Everything from the line containing "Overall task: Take" through the line containing "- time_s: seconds" should be repeated exactly, and nothing else from the data.

Data provided
□ □ □

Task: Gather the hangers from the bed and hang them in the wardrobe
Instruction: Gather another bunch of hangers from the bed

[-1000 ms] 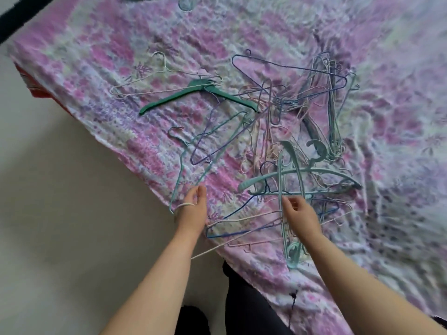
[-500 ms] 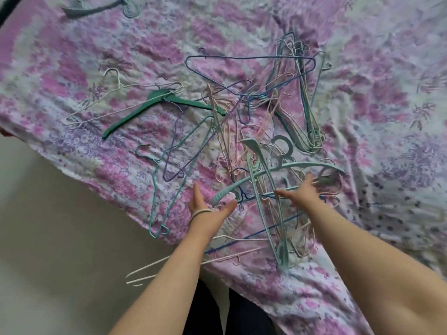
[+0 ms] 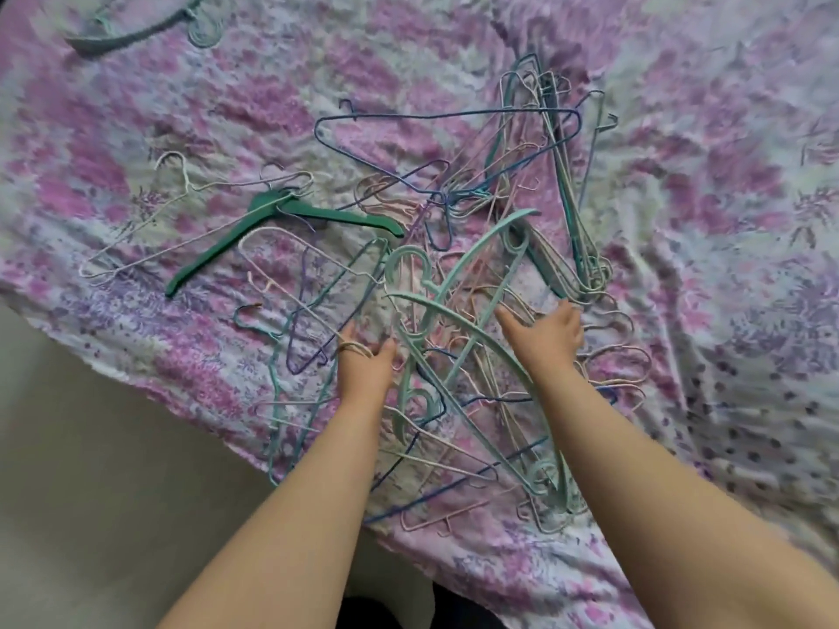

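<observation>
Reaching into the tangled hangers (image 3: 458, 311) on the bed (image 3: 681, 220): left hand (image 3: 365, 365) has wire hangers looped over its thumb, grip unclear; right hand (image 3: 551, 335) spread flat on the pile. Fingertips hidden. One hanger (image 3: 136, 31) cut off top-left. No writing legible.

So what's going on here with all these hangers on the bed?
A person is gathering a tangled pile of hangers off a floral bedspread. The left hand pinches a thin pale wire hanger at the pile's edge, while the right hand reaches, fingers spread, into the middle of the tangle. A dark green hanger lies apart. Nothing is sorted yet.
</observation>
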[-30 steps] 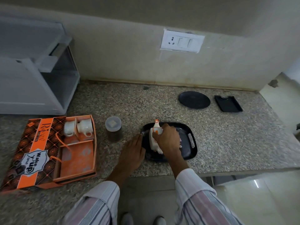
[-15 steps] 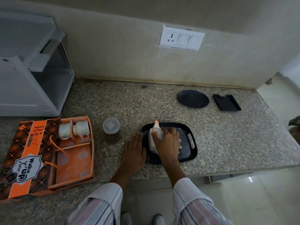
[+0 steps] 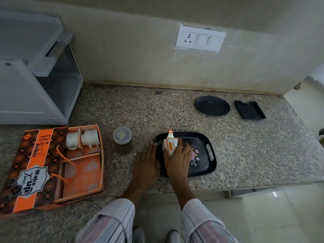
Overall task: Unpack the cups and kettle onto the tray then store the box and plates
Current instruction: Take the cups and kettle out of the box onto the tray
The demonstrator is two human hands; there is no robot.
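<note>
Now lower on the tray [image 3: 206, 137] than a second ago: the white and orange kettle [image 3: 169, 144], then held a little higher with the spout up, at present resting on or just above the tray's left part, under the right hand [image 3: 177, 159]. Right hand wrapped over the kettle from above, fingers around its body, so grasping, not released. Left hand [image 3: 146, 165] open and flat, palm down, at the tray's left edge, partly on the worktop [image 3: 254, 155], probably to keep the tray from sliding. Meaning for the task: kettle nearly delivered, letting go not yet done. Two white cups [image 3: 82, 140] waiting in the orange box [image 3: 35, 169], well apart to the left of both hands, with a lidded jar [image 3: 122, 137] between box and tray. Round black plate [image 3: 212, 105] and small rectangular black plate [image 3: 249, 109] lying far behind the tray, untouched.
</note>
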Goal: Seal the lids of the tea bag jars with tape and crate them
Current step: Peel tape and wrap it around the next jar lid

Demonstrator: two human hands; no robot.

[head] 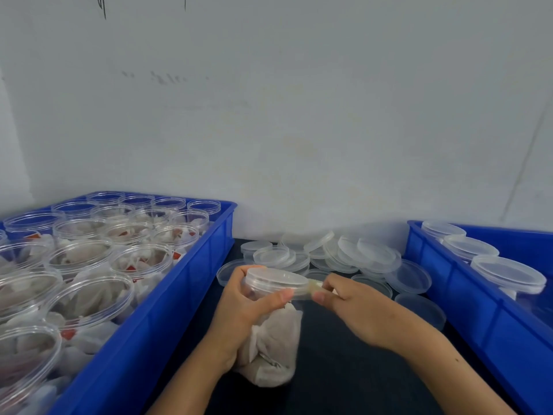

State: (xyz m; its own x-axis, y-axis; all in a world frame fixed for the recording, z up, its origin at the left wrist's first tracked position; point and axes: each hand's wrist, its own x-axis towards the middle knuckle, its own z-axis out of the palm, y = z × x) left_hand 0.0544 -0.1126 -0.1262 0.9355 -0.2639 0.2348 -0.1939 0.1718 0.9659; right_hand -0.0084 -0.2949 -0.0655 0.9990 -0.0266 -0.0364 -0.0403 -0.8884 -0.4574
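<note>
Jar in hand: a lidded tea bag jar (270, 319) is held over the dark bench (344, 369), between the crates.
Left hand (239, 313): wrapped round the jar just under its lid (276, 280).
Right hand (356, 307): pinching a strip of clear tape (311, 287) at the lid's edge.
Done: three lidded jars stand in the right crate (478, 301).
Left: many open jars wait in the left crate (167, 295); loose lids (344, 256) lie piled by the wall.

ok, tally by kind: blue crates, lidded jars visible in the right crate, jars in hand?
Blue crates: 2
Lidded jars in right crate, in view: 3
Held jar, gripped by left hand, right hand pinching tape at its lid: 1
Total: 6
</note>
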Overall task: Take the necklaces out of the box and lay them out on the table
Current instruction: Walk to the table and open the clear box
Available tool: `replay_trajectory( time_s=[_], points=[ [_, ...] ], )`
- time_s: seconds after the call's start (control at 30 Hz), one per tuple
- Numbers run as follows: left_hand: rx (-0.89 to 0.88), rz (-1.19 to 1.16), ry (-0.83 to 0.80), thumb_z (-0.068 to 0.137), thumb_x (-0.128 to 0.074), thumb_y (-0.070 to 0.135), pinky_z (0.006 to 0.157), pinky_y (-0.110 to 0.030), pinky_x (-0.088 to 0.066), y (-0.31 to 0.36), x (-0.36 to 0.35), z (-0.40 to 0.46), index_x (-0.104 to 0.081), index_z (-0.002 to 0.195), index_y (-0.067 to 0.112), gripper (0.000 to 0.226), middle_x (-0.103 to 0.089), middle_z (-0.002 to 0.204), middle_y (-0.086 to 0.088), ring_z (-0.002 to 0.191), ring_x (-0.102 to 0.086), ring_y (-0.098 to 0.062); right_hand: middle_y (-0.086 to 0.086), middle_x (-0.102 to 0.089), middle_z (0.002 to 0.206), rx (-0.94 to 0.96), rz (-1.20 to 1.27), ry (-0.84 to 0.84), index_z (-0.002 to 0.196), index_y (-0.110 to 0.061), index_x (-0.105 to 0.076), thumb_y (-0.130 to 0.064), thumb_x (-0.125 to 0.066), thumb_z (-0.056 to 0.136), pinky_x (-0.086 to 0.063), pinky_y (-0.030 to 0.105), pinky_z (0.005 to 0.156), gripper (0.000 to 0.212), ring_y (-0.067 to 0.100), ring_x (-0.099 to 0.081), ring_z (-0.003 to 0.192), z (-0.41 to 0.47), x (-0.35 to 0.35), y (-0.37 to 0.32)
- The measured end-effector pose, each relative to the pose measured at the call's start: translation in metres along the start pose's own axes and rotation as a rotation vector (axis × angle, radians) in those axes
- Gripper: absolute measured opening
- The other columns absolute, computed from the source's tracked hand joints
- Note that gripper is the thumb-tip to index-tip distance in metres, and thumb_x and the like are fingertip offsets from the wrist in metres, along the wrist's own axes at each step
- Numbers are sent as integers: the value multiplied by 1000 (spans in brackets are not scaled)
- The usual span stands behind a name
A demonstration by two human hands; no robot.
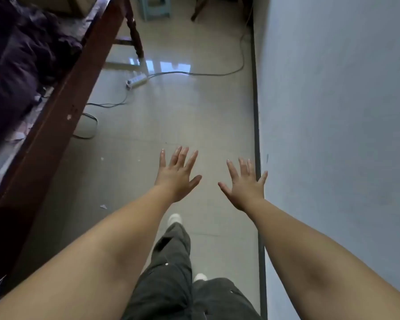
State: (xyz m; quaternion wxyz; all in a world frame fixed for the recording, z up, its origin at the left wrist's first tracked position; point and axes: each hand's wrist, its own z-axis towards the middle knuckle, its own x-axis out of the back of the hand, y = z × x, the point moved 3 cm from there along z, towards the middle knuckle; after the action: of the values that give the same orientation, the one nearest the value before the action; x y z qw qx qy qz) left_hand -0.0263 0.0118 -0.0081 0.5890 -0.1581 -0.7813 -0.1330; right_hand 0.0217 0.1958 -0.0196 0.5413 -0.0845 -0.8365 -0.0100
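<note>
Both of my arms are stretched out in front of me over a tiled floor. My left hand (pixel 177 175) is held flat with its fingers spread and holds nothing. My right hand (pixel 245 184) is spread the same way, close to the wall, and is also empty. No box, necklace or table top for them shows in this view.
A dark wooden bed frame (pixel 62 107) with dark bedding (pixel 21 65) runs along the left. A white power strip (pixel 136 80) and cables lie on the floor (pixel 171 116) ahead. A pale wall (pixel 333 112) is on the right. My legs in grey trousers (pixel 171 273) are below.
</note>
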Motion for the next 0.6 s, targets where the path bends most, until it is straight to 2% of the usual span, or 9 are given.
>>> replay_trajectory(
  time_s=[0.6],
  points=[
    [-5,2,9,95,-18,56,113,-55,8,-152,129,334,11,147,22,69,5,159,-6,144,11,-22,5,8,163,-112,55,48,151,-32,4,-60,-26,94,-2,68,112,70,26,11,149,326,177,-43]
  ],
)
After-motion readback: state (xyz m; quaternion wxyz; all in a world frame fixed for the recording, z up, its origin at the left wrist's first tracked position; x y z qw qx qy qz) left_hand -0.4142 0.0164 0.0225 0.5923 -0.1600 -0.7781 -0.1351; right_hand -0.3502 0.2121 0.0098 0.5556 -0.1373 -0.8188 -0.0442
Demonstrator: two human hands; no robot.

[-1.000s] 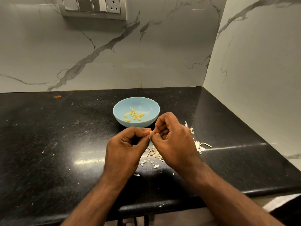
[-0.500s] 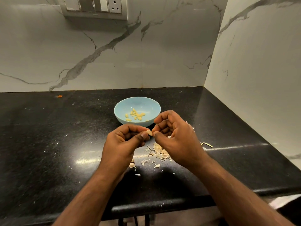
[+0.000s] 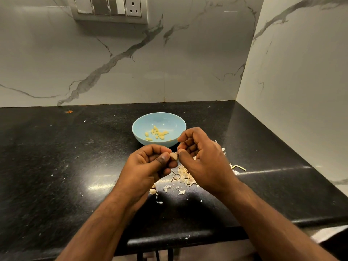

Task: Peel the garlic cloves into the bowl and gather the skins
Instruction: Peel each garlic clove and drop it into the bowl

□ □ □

Solution
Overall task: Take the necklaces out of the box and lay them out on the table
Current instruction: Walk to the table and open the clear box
Available tool: `replay_trajectory( time_s=[_], points=[ [_, ...] ], )`
- time_s: seconds after the call's start (control at 30 Hz), one per tuple

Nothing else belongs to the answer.